* [To do] Your answer must be only the lines below from the one containing "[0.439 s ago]" through the one containing "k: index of", copied exactly, with the pictures left out.

* [Information supplied]

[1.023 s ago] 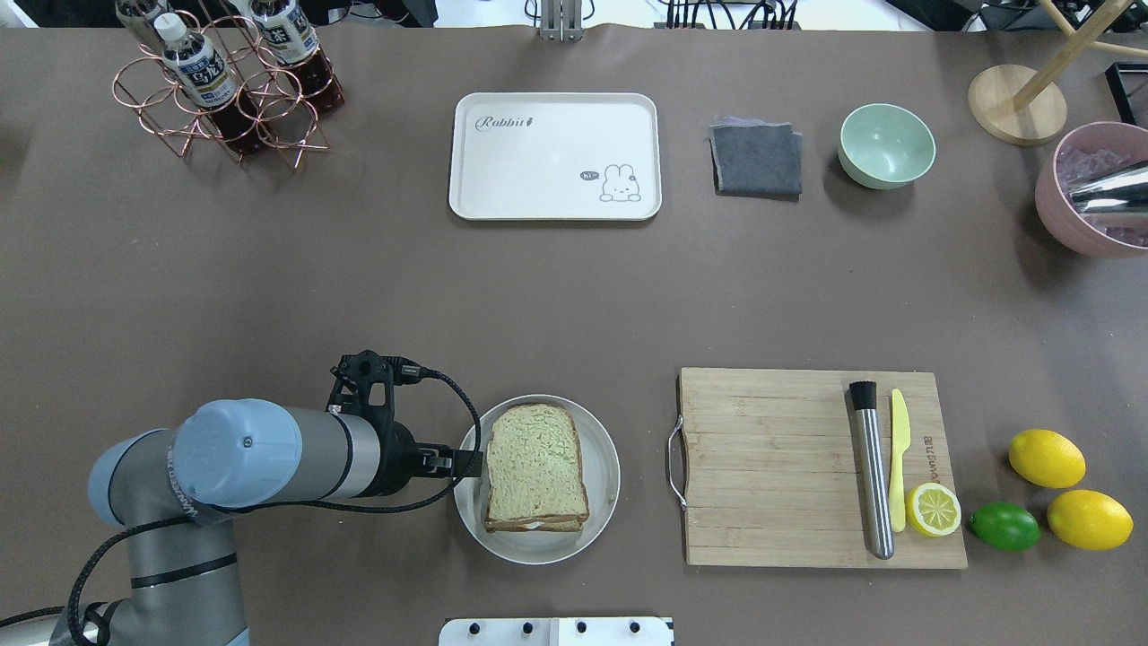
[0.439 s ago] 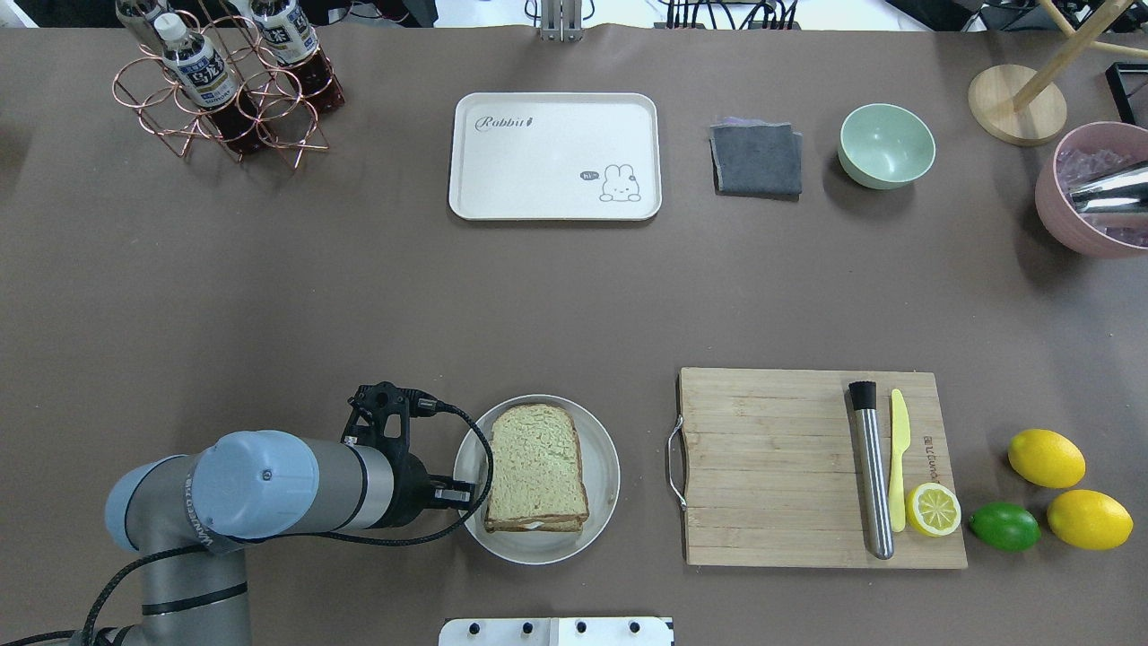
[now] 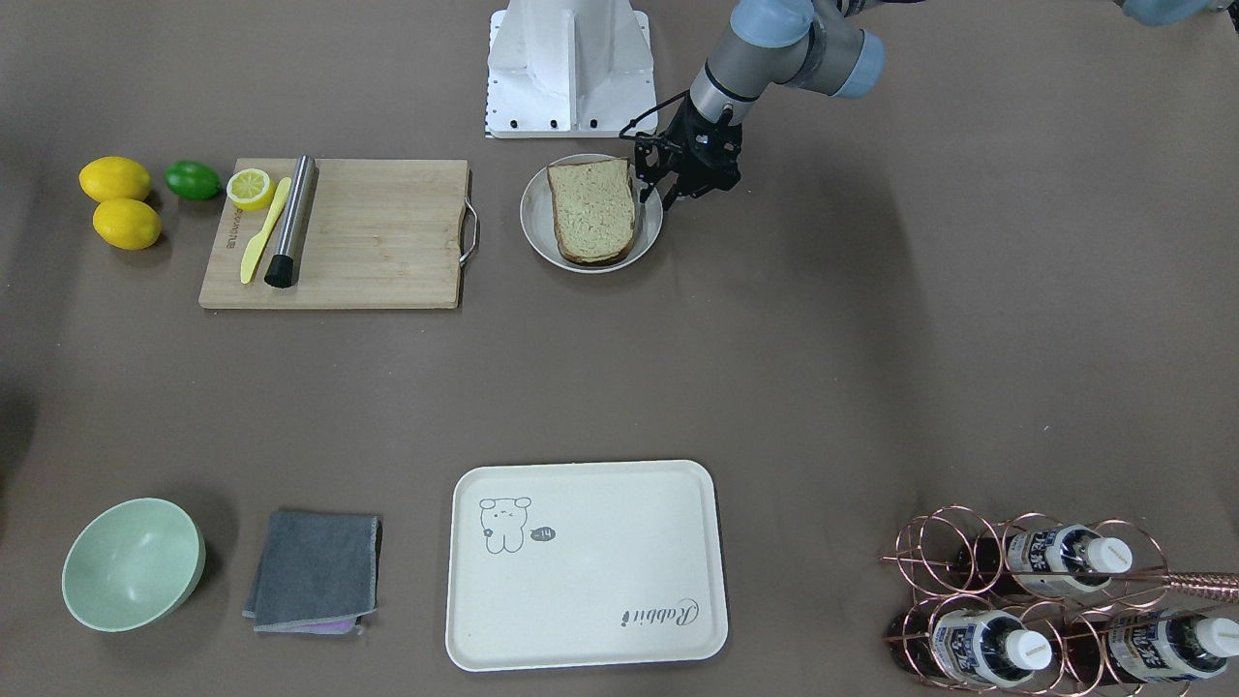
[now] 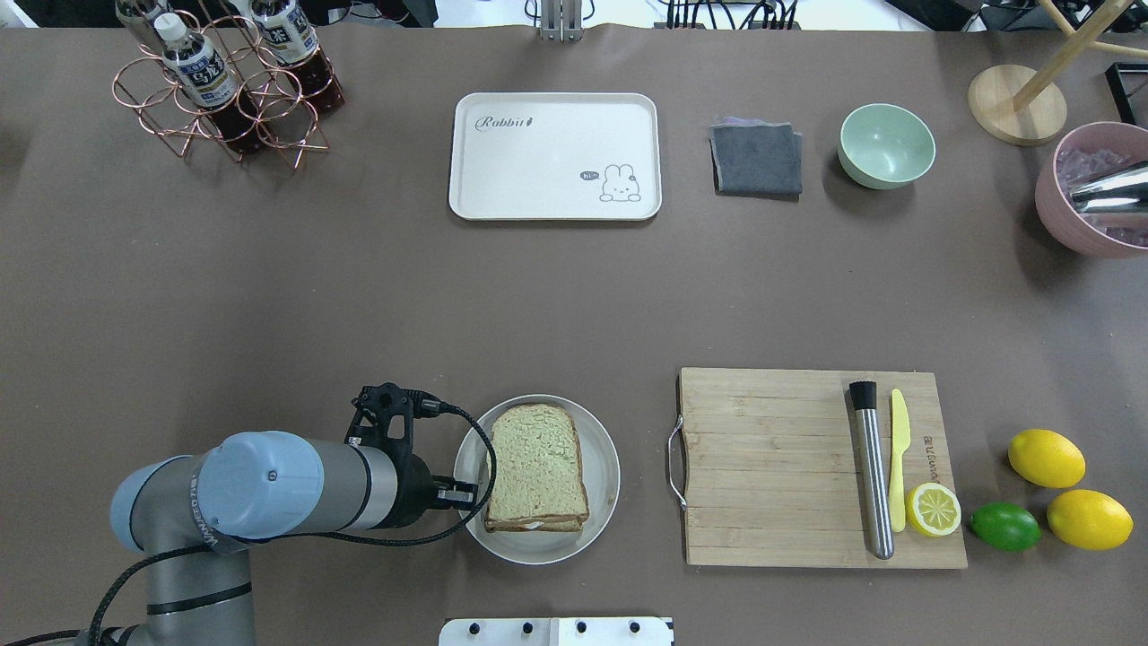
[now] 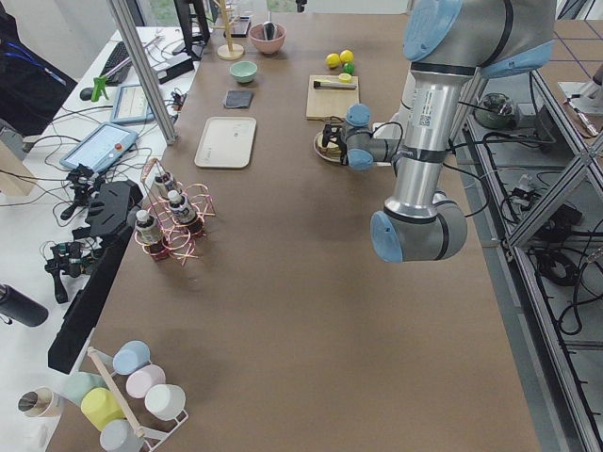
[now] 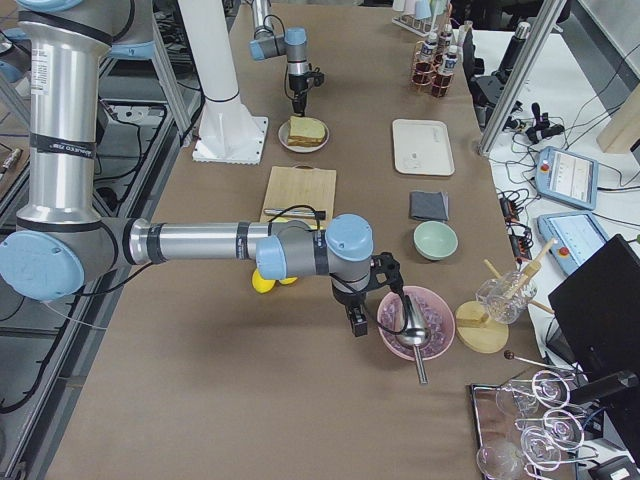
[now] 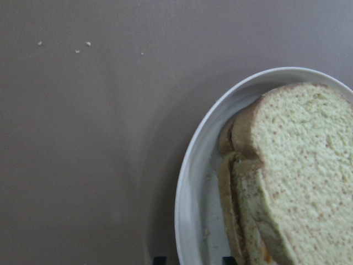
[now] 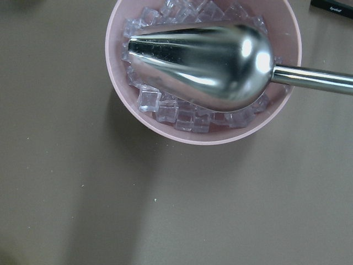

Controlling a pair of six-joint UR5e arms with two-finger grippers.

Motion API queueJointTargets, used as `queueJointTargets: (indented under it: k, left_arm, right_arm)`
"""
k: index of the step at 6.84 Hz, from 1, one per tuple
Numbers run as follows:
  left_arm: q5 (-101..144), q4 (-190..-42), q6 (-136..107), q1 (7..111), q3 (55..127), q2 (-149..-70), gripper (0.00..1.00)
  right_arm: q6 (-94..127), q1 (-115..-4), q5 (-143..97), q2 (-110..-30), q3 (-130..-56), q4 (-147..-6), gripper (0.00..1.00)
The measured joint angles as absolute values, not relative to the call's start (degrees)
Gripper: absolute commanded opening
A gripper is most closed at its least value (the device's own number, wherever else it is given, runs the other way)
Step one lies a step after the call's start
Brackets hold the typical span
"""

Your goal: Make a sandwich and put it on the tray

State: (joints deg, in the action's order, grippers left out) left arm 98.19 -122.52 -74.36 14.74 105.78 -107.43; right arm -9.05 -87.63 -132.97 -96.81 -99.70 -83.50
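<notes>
The sandwich [image 4: 536,465], two greenish-tan slices with a bit of white egg at its near edge, lies on a round grey plate [image 4: 603,467] at the table's near side; it also shows in the front-facing view [image 3: 592,208]. My left gripper [image 4: 466,493] is low at the plate's left rim, open; in the left wrist view its fingertips [image 7: 160,259] stand either side of the rim, next to the sandwich [image 7: 298,171]. The cream tray [image 4: 554,155] lies empty at the far middle. My right gripper [image 6: 355,322] hangs by the pink bowl; I cannot tell its state.
A wooden cutting board [image 4: 771,467] with a steel muddler [image 4: 872,471], a yellow knife and a half lemon lies right of the plate. Lemons and a lime [image 4: 1004,526] lie beyond. A grey cloth [image 4: 756,160], a green bowl [image 4: 886,145], a pink ice bowl [image 8: 204,72] and a bottle rack [image 4: 224,85] stand far.
My left gripper has slid along the plate's left rim toward the robot and slightly right. The sandwich and plate have not moved.
</notes>
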Motion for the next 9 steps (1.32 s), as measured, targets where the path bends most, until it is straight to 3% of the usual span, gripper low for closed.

* [Your solution]
[0.439 s ago] 
[now] 
[now] 
[now] 
[now] 
[now] 
[now] 

Controlling a pair of six-joint UR5e arms with two-finger grippers.

Motion API queueJointTargets, used as `queueJointTargets: (indented under it: k, left_arm, right_arm)`
"""
k: index of the step at 6.84 Hz, from 1, one per tuple

The exercise requires no further answer.